ASG
IBM
Zystems
Cressida
Icon
Netflexity
 
  MQSeries.net
Search  Search       Tech Exchange      Education      Certifications      Library      Info Center      SupportPacs      LinkedIn  Search  Search                                                                   FAQ  FAQ   Usergroups  Usergroups
 
Register  ::  Log in Log in to check your private messages
 
RSS Feed - WebSphere MQ Support RSS Feed - Message Broker Support

MQSeries.net Forum Index » WebSphere Message Broker (ACE) Support » SELECT FROM WHERE

Post new topic  Reply to topic Goto page 1, 2  Next
 SELECT FROM WHERE « View previous topic :: View next topic » 
Author Message
longng
PostPosted: Thu Mar 14, 2013 7:59 pm    Post subject: SELECT FROM WHERE Reply with quote

Apprentice

Joined: 22 Feb 2013
Posts: 42

While we are doing analysis on performance implications of SELECT in our particular scenarios, we've come across a strange phenomenon!

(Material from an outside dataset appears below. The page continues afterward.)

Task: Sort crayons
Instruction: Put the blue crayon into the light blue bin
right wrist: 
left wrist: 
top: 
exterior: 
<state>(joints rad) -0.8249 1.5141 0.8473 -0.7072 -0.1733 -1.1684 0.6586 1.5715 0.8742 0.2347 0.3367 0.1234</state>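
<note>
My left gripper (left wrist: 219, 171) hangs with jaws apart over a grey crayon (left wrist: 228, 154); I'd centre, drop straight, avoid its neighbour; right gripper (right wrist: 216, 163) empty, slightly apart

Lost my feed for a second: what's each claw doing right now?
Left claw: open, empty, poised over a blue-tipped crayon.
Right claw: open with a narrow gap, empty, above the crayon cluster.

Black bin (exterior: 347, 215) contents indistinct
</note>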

It starts out innocent enough with

We have a set of input data that we would want to copy over to a new location (Environment Variables) without any duplications

Code:

<?xml version="1.0" encoding="UTF-8"?>
<InIds>
   <id>AA</id>
   <id>BB</id>
   <id>BB</id>
   <id>CC</id>
   <id>CC</id>
   <id>AA</id>
   <id>BB</id>
</InIds>

For simplicity, the above data structure is the input message set that's referenced by the InIDRef within the FOR loop in the code below:
Code:

      CREATE FIELD Environment.Variables.Layer1.Layer2.Layer3.id;

      DECLARE EnvOutIDRef REFERENCE TO Environment.Variables.Layer1.Layer2.Layer3.id;

      FOR InIDRef AS InputRoot.XMLNSC.InIds.id[] DO
         IF (FindID(EnvInIDRef)) THEN
            -- It does not exist
            SET EnvOutIDRef = CAST (InIDRef AS CHARACTER);
            CREATE NEXTSIBLING OF EnvOutIDRef AS EnvOutIDRef REPEAT;
         END IF;
      END FOR;

The FindID function used above is shown below:
Code:

   CREATE FUNCTION FindID (IN Id CHARACTER) RETURNS BOOLEAN
   BEGIN

      SET rowId = THE (SELECT A.id
      FROM Environment.Variables.Layer1.Layer2.Layer3[] AS A
      WHERE A.id = Id);
      IF rowId.id IS NULL THEN
         SET Found = FALSE;
         END IF;
      ELSE
         SET Found = TRUE;
      END IF;
      RETURN Found;
   END;


To our surprise, we still see duplications in the output (Environment.Variables.Layer1.Layer2.Layer3...). Further analysis confirms that the output does not contain duplicated element containing 'AA' but duplicated/triplicated elements containing 'CC' and 'BB', respectively'!' Playing around a bit more we find out that there will not be a duplicated element in the output if its value matched the first entry! It seems to indicate that the WHERE clause would only be effective for the first element?

What takes, what gives?
Back to top
View user's profile Send private message
Esa
PostPosted: Thu Mar 14, 2013 11:40 pm    Post subject: Re: SELECT FROM WHERE Reply with quote

Grand Master

Joined: 22 May 2008
Posts: 1387
Location: Finland

Testing if a field is NULL is unreliable, take a look at EXISTS function. The argument it takes must be an array. Remember that an array with only one element is still an array.
Back to top
View user's profile Send private message
Esa
PostPosted: Fri Mar 15, 2013 12:17 am    Post subject: Re: SELECT FROM WHERE Reply with quote

Grand Master

Joined: 22 May 2008
Posts: 1387
Location: Finland

longng wrote:

Code:

   CREATE FUNCTION FindID (IN Id CHARACTER) RETURNS BOOLEAN
   BEGIN

      SET rowId = THE (SELECT A.id
      FROM Environment.Variables.Layer1.Layer2.Layer3[] AS A
      WHERE A.id = Id);
      IF rowId.id IS NULL THEN
         SET Found = FALSE;
         END IF;
      ELSE
         SET Found = TRUE;
      END IF;
      RETURN Found;
   END;



In this function you are assigning a value to a variable called Found that you have not declared. If the code compiles in spite of that, the reason must be that you have declared it insome enclosing scope so that it is visible to your function.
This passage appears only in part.